Your assignment
Where "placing" occurs in a line of the entries below, copy that line.

Data excerpts
┌──
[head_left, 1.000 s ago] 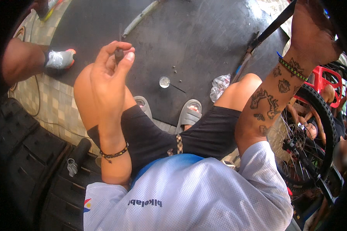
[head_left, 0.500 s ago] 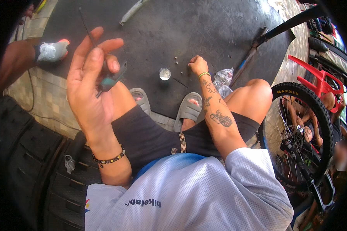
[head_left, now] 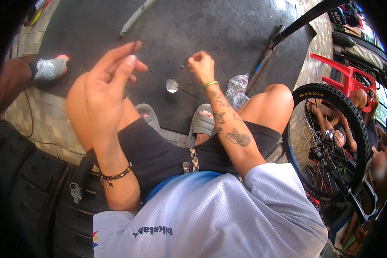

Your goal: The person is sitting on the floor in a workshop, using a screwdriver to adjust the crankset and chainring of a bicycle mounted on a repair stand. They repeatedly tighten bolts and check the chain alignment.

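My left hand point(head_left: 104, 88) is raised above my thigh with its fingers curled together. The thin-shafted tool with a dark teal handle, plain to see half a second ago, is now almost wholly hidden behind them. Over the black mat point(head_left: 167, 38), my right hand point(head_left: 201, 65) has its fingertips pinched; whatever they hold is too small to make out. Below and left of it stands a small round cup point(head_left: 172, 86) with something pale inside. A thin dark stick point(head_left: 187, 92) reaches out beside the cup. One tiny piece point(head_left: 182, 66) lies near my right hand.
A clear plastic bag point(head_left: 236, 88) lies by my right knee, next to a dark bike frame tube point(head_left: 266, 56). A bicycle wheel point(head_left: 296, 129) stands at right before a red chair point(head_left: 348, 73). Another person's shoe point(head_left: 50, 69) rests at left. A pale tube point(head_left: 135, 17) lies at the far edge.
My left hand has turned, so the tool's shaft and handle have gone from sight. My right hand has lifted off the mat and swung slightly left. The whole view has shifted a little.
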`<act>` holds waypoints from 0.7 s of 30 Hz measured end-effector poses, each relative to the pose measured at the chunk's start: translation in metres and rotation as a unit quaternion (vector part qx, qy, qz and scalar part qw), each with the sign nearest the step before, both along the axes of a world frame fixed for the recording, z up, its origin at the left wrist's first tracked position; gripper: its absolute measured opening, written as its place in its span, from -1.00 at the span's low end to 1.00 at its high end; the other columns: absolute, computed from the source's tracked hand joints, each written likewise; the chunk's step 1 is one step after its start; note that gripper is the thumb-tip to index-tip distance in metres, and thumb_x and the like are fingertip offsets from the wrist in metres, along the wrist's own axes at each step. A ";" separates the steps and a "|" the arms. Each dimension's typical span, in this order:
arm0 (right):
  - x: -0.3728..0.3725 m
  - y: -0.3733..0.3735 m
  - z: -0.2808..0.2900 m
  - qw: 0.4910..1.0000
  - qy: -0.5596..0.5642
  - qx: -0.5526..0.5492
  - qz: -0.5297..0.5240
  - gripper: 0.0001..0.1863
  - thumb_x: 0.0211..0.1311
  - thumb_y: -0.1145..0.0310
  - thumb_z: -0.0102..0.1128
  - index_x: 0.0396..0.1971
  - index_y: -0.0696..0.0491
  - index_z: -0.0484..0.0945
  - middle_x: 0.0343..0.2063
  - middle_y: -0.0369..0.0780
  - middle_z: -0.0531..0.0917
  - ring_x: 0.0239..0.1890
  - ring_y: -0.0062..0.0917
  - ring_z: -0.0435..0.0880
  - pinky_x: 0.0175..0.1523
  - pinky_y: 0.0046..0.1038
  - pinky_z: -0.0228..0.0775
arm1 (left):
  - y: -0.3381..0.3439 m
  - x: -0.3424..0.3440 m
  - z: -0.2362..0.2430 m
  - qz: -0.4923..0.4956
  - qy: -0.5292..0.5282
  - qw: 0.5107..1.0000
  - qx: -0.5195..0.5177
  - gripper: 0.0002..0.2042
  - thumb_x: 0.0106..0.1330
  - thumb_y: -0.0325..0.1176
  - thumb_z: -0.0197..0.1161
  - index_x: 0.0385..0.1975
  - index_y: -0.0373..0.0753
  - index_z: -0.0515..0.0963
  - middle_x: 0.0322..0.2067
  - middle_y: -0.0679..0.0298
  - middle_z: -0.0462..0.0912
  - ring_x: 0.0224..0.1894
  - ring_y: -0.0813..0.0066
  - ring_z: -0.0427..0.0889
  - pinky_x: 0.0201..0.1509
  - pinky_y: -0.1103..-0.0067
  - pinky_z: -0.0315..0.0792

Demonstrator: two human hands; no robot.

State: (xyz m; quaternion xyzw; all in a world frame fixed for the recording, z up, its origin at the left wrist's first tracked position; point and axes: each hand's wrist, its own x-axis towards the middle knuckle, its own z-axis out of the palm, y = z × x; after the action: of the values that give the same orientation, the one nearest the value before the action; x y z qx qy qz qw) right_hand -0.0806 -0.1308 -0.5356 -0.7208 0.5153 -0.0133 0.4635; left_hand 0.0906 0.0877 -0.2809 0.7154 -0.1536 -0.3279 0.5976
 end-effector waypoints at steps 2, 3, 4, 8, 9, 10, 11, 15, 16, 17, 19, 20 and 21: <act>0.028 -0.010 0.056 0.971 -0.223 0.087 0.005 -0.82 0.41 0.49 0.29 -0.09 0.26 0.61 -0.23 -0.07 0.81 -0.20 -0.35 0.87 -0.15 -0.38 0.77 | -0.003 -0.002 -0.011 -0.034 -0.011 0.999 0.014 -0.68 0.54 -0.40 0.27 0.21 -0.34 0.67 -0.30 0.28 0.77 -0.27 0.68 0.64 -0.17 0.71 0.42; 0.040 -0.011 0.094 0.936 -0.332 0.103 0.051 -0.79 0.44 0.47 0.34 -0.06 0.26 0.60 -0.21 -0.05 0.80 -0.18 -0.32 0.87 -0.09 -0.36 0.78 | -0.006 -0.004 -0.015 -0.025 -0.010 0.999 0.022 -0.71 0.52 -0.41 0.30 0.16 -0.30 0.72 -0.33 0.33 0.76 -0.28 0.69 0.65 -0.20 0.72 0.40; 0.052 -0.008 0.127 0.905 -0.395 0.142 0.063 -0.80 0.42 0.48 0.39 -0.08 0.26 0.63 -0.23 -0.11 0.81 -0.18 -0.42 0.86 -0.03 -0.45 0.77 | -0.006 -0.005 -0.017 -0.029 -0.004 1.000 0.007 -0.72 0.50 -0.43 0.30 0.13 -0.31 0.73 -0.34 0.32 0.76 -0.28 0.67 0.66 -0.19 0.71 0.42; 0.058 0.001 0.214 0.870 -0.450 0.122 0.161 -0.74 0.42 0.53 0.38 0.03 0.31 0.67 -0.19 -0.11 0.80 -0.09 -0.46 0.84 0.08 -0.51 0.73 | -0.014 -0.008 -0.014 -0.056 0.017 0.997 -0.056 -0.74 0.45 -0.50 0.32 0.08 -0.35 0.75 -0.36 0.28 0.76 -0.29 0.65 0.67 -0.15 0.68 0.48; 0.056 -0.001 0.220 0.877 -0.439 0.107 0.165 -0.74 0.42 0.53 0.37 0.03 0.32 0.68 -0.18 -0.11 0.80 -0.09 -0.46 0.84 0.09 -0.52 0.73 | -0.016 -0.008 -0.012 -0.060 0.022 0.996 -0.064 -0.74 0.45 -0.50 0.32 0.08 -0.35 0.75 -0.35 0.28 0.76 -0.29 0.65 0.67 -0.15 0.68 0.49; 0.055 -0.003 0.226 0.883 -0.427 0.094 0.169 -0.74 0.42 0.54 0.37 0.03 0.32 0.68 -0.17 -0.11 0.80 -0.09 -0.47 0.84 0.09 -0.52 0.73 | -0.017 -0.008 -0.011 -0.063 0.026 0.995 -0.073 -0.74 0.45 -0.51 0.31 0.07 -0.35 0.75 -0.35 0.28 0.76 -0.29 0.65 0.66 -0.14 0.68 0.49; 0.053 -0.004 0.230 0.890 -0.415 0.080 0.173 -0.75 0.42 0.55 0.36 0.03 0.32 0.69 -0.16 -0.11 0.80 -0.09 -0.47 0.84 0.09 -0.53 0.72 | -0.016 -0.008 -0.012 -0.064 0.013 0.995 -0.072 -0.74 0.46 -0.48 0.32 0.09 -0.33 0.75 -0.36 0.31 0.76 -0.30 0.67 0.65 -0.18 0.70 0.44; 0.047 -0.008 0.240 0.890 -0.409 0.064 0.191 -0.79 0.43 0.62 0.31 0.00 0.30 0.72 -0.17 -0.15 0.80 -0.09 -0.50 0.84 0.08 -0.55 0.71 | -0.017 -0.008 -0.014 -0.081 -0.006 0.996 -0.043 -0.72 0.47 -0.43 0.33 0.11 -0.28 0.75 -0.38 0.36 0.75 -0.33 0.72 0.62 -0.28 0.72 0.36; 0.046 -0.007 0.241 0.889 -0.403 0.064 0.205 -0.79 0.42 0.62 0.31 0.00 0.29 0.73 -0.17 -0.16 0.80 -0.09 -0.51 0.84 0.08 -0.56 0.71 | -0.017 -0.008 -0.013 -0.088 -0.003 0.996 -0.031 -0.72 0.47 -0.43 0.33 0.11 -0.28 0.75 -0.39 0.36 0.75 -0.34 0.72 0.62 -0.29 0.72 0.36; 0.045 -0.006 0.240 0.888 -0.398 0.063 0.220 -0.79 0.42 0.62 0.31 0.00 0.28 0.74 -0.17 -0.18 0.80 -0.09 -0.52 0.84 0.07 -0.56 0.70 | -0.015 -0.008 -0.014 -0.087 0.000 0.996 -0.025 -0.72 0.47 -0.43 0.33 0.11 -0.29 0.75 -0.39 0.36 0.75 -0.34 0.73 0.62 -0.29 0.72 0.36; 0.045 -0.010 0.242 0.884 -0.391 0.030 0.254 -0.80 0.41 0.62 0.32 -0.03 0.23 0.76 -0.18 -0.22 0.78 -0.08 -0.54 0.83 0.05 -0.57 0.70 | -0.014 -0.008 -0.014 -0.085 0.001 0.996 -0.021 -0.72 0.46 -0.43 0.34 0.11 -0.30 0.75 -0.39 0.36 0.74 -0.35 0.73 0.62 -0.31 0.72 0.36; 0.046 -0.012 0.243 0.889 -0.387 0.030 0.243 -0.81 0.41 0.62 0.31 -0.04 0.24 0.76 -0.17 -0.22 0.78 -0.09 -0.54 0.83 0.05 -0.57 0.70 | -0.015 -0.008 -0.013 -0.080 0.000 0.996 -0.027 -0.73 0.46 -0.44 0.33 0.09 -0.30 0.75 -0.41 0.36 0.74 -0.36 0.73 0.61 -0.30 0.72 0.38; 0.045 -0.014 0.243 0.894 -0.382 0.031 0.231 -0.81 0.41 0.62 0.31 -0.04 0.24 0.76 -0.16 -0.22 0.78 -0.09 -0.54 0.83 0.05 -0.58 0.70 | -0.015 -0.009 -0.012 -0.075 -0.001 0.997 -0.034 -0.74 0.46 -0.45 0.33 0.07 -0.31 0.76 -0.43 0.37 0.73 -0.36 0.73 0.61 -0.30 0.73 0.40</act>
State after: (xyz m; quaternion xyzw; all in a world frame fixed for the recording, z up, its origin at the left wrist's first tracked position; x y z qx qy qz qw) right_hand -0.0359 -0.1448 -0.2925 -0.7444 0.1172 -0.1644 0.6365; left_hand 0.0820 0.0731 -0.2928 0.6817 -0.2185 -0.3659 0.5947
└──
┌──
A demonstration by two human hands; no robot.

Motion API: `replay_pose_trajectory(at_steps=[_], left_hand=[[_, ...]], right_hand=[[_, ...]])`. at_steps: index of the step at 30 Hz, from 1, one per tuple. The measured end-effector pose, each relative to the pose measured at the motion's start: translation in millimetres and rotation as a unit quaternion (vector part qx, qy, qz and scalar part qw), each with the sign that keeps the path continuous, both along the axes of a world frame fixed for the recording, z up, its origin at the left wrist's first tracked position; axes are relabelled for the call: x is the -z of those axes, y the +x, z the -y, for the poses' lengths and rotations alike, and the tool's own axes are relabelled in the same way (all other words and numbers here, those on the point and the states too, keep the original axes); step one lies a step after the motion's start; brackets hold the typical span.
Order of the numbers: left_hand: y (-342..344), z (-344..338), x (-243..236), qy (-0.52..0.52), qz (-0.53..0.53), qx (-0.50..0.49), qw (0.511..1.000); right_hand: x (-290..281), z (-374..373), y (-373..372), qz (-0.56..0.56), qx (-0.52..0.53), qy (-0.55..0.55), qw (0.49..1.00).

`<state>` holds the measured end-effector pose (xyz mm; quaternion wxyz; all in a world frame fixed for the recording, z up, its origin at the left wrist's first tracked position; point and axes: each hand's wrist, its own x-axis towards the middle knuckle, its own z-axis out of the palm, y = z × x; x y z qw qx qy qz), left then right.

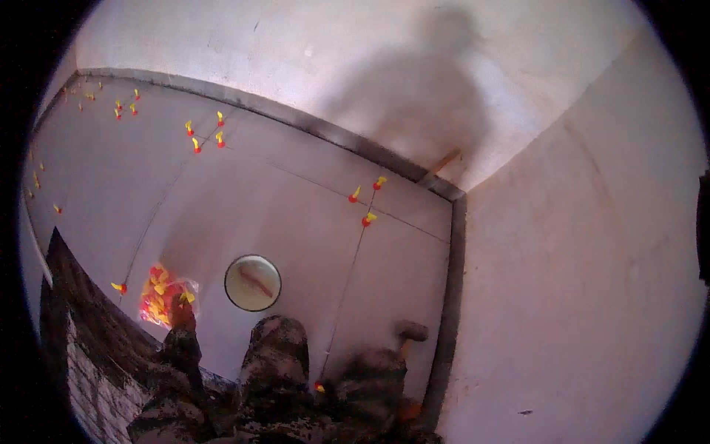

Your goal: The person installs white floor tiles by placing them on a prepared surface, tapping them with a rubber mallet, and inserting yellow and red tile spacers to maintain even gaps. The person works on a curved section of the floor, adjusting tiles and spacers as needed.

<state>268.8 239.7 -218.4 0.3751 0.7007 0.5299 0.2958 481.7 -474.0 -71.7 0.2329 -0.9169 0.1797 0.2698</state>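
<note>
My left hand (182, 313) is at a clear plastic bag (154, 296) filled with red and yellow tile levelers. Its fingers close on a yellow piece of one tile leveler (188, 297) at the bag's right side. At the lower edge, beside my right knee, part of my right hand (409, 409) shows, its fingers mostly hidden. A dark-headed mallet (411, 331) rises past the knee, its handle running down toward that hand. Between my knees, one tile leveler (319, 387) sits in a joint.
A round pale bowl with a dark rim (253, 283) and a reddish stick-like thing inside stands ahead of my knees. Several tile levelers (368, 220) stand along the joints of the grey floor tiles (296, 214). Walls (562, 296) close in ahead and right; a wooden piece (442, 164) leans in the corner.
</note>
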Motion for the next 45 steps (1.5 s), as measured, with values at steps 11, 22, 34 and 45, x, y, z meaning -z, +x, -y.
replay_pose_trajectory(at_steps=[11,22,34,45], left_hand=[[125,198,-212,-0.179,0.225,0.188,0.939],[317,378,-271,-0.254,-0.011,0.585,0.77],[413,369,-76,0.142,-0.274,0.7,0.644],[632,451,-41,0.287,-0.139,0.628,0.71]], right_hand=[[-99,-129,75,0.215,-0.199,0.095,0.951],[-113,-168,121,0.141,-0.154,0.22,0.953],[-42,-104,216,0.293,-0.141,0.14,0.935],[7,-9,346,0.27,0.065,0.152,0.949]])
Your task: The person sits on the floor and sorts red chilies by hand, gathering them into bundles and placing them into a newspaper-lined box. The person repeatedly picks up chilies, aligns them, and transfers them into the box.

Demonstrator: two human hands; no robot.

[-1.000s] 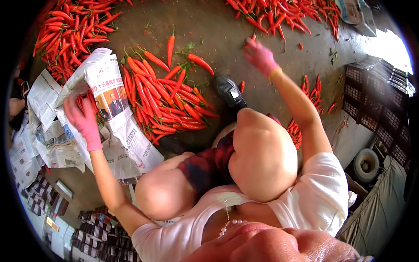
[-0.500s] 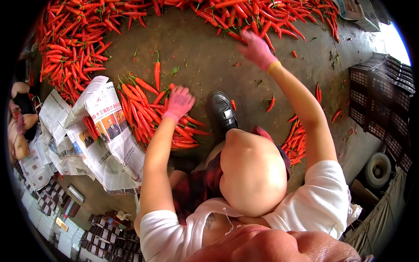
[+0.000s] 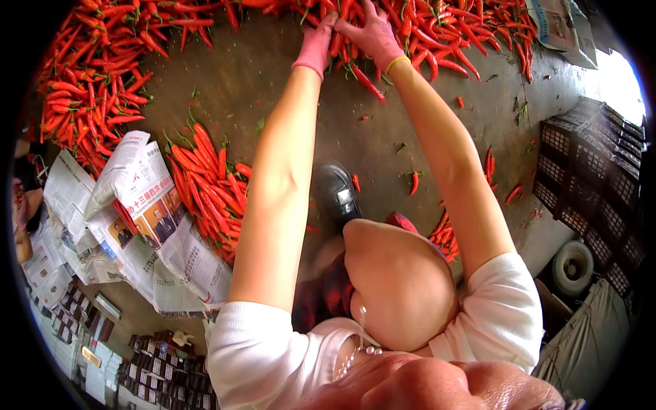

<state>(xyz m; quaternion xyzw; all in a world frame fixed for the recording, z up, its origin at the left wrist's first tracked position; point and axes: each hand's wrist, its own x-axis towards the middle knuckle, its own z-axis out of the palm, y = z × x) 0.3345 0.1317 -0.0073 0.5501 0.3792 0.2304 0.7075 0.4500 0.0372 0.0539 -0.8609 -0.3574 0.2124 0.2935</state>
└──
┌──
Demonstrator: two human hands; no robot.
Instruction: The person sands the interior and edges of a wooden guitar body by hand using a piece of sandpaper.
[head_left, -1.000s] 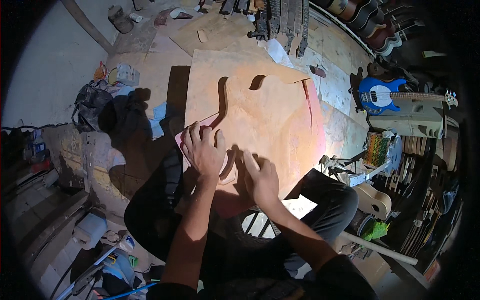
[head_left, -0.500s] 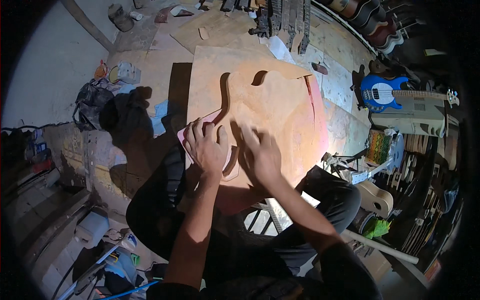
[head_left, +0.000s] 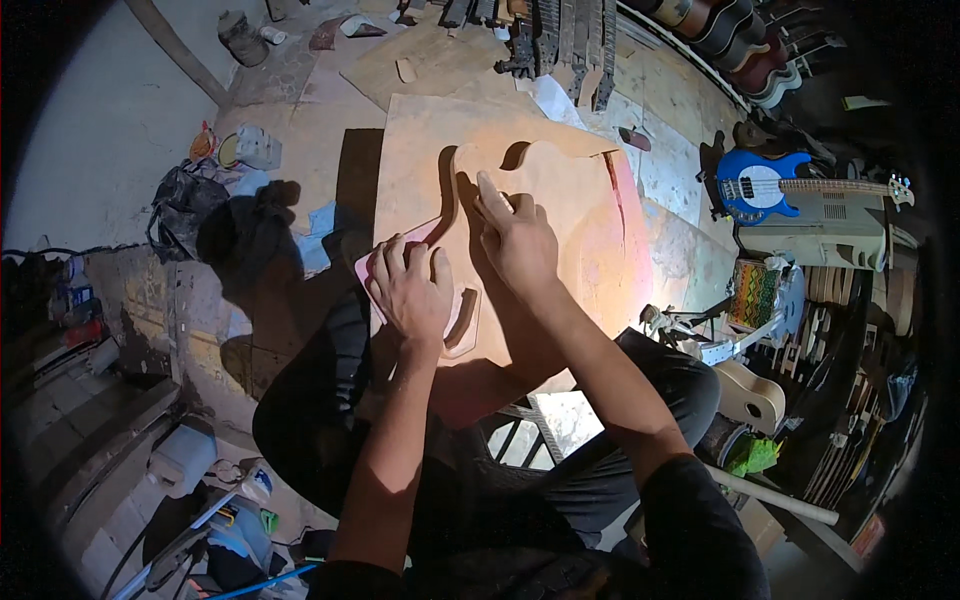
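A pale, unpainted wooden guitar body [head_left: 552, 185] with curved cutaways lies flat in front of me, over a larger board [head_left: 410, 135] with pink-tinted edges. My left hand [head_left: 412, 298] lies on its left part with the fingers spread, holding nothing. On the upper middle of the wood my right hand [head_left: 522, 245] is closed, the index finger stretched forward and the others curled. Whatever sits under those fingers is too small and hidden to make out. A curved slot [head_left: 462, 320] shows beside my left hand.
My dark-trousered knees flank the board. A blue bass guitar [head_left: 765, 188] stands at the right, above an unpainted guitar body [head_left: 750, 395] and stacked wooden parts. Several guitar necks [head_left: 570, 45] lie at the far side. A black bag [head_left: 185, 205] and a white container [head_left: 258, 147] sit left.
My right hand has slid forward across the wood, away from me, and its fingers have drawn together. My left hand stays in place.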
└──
Exercise output
Your goal: The person installs white floor tiles by placing them on a prepared surface, tapping them with a rubber mallet, and inserting yellow and red tile spacers to maintain even gaps. The person works on a curved section of the floor, adjusting tiles and spacers as needed.
Your task: The person sits on the floor and sorts red chilies by hand, gathering them into bundles and placing them into a newspaper-lined box. The person repeatedly picks up chilies, aligns them, and transfers them into the box.

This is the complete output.